Schauble (1996) and her team compared the investigative skills of 10 children, with an average age of 11, with 10 adults who had had no formal science training. Both groups carried out 2 series of investigations across several weeks, and the researchers tracked the development of their skills as they went along. Thus, this was a microgenetic developmental study, designed to track the actual development of each individual across the course of the intervention. One task involved determining the causal variables for patterns of boat movement in a model canal. Some variables had counter-intuitive effects and some interacted with each other, complicating the causal patterns to be unravelled. The second task involved the suspension of objects in water at different depths, using a spring. This task had a similar level of variable complexity to the canal task. In part of a different research programme, Toth, Klahr, and Chen (2000) took a complimentary focus. They investigated children’s ability to learn to create their own CVS investigations and to evaluate CVS investigations designed by others. The researchers used carefully structured instruction strategies that had been informed by the earlier research of Chen and Klahr (1999). The practical implications of this work will be reported in Section Six. The areas of congruence between the reported findings from these 2 research programmes are outlined next.

Schauble (1996) and her colleagues found that the children in their study experienced varying degrees of difficulty in making valid inferences about certain types of variables. They identify single causal variables (inferences of inclusion) as the easiest to master. Inclusion episodes involve “fair” (unconfounded CVS) tests in contexts that allow children to confirm their own theories with the evidence they generate.
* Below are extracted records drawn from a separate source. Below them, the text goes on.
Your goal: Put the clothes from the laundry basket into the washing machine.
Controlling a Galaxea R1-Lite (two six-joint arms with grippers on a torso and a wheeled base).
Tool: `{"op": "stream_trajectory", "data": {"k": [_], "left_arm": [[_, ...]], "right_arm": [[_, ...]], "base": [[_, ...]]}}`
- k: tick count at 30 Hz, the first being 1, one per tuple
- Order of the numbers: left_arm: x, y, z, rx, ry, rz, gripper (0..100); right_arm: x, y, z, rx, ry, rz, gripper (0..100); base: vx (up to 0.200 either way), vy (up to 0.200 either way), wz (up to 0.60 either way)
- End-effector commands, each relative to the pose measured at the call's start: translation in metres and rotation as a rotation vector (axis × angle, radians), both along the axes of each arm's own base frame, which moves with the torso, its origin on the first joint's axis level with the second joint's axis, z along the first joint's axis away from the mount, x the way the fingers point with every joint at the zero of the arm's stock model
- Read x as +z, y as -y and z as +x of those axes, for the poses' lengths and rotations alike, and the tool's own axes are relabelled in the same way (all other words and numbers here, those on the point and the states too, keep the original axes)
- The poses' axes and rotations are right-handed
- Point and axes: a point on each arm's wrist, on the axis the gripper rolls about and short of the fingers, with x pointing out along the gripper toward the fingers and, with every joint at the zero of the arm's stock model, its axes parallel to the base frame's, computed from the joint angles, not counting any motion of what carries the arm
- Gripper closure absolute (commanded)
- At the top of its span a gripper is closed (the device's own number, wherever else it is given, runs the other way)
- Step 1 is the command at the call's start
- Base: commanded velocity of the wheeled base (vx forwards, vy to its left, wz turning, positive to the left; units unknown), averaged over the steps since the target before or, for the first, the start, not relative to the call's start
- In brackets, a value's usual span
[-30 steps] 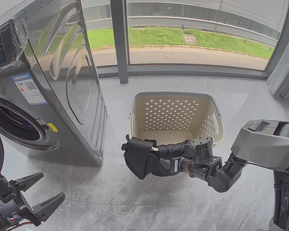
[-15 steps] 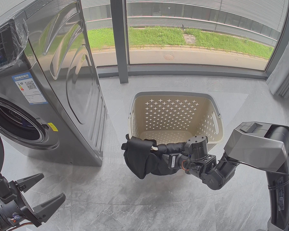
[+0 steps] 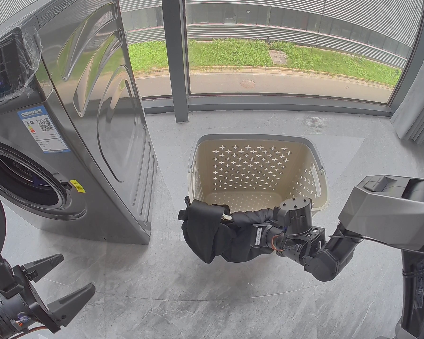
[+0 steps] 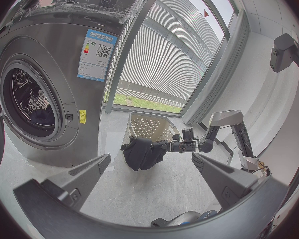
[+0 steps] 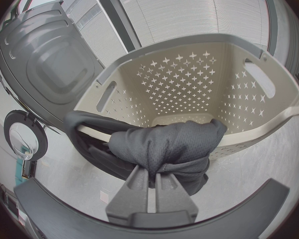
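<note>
A black garment (image 3: 212, 234) hangs over the near rim of the cream laundry basket (image 3: 256, 165), draped down its outside. My right gripper (image 3: 249, 235) is shut on the garment's right end, just in front of the basket; in the right wrist view the fingers (image 5: 151, 178) pinch the dark cloth (image 5: 166, 146). The grey washing machine (image 3: 56, 118) stands at left with its round opening (image 3: 23, 180) open; a dark item lies in the drum (image 4: 41, 117). My left gripper (image 3: 59, 281) hangs open low at the near left, its fingers (image 4: 86, 173) spread wide.
A floor-to-ceiling window with a dark post (image 3: 174, 48) runs behind the basket. The washer door (image 5: 25, 140) is swung open at the machine's left. Grey curtains (image 3: 421, 104) hang at far right. Bare grey tiled floor (image 3: 174, 283) lies between machine and basket.
The right arm pushed a little left toward the garment, then drew back right again, still holding it. The garment and the left gripper stayed where they were.
</note>
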Motion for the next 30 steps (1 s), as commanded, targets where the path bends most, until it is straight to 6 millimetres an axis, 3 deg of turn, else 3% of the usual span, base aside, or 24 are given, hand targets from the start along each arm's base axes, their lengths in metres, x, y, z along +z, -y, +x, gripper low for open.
{"op": "stream_trajectory", "data": {"k": [1,15,20,24,30], "left_arm": [[0.002,0.0,0.0,0.0,0.007,-0.005,0],[0.0,0.0,0.0,-0.001,0.006,0.007,0],[-0.001,-0.001,-0.001,0.0,0.005,0.009,0],[-0.006,-0.003,-0.001,0.031,-0.001,0.026,0],[-0.008,-0.009,-0.004,0.087,0.031,0.047,0]], "right_arm": [[0.043,0.009,-0.019,0.009,0.072,0.042,100],[0.137,0.03,-0.077,0.065,0.252,0.169,100],[0.152,0.034,-0.093,0.09,0.288,0.195,100],[0.177,0.042,-0.115,0.145,0.357,0.245,100],[0.18,0.05,-0.13,0.195,0.422,0.265,100]], "base": [[0.0,0.0,0.0],[0.0,0.0,0.0],[0.0,0.0,0.0],[0.0,0.0,0.0],[-0.033,0.0,0.0]]}}
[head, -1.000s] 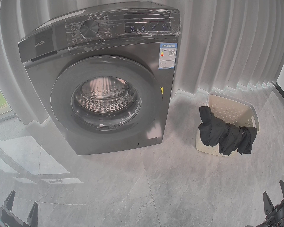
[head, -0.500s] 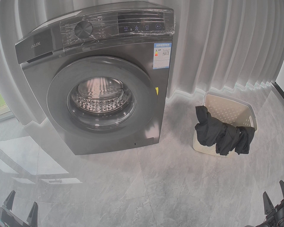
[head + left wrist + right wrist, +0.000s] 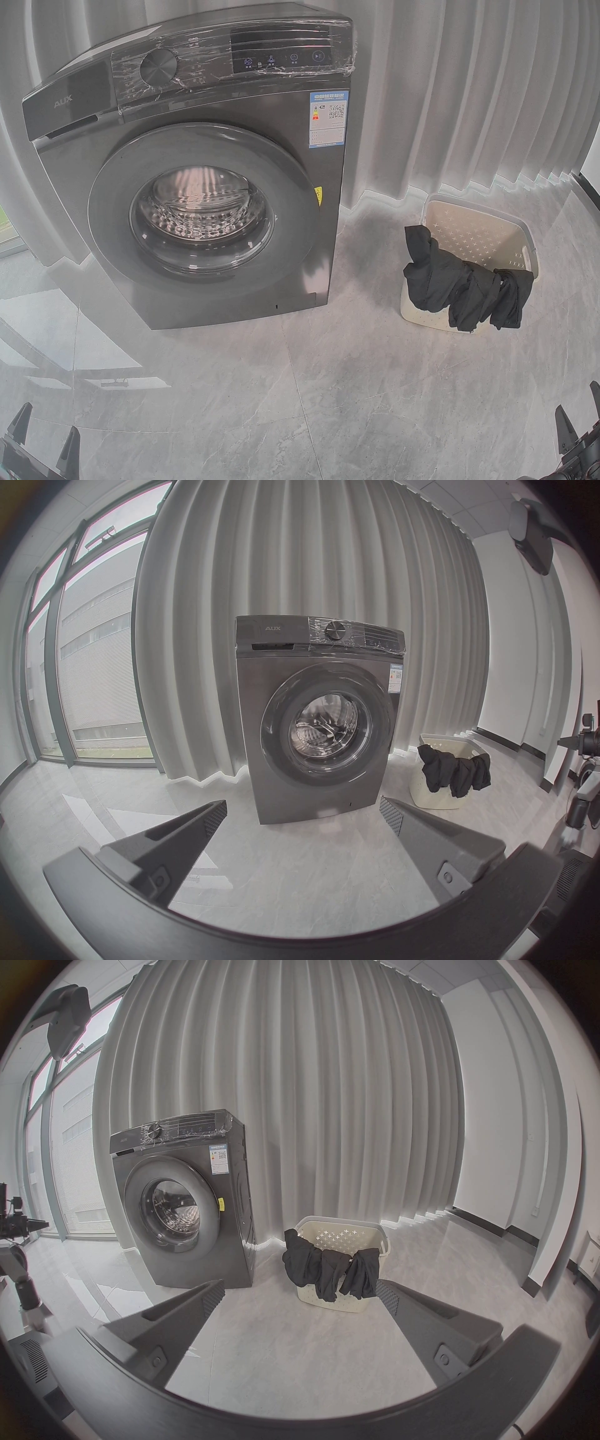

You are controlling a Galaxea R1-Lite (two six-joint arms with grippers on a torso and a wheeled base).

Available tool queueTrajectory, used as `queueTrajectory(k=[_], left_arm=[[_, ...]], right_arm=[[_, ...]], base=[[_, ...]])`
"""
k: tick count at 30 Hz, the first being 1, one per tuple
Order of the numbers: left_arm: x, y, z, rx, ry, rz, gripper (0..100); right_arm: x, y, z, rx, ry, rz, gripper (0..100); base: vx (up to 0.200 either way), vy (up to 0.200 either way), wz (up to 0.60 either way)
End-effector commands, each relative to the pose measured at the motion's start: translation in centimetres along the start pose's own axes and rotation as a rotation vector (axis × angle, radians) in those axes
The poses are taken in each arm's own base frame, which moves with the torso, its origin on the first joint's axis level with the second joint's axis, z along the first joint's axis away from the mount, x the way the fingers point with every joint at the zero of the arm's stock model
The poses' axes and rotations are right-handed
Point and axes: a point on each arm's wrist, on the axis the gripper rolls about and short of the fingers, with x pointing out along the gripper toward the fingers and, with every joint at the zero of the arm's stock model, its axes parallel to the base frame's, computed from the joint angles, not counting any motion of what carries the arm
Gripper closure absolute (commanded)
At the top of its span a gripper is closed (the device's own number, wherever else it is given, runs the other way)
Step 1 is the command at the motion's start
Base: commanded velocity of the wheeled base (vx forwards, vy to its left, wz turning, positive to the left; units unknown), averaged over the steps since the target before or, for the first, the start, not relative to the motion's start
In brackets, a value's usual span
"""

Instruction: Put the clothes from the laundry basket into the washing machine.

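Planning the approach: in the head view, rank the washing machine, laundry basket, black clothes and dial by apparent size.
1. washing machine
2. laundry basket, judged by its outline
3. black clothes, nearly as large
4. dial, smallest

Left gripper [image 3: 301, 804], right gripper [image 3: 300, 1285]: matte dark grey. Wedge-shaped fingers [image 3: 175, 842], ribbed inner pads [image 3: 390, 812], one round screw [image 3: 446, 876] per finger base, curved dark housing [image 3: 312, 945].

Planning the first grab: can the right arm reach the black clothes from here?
Probably not yet: the open right gripper is well short of the black clothes draped over the laundry basket rim; only bare floor lies between.
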Motion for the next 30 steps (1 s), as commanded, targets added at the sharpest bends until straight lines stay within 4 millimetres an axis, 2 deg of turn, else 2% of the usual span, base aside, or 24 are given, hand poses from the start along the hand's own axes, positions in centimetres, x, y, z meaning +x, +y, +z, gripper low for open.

Support for this argument is provided by the work of Chin and Malhotra (2002), which we outline in the next sub-section. Toth et al. (2000) similarly found that children can identify and use simple unconfounded CVS tests more easily than other types in the absence of formal instruction.

We saw episodes during the NEMP task analysis where the agreement between the unfolding events and the children’s ideas about what they thought should happen encouraged them and gave them confidence that they were working correctly.

Schauble (1996) reports that non-causal variables (inferences of exclusion) are somewhat harder to master because they require children to integrate information across several trials, comparing the effects of controlling different variables as they go. Similarly Toth et al. found that non-contrastive investigations (where children had to identify an irrelevant variable) were not quite as easy for them to recognise, or to learn to produce with appropriate instruction. It seems to us that the possibility of exclusion is unlikely to even occur to children until they hold at least an emergent analysis model on Kuhn’s mental models progression, and so we have aligned these ideas in the framework clusters we have developed.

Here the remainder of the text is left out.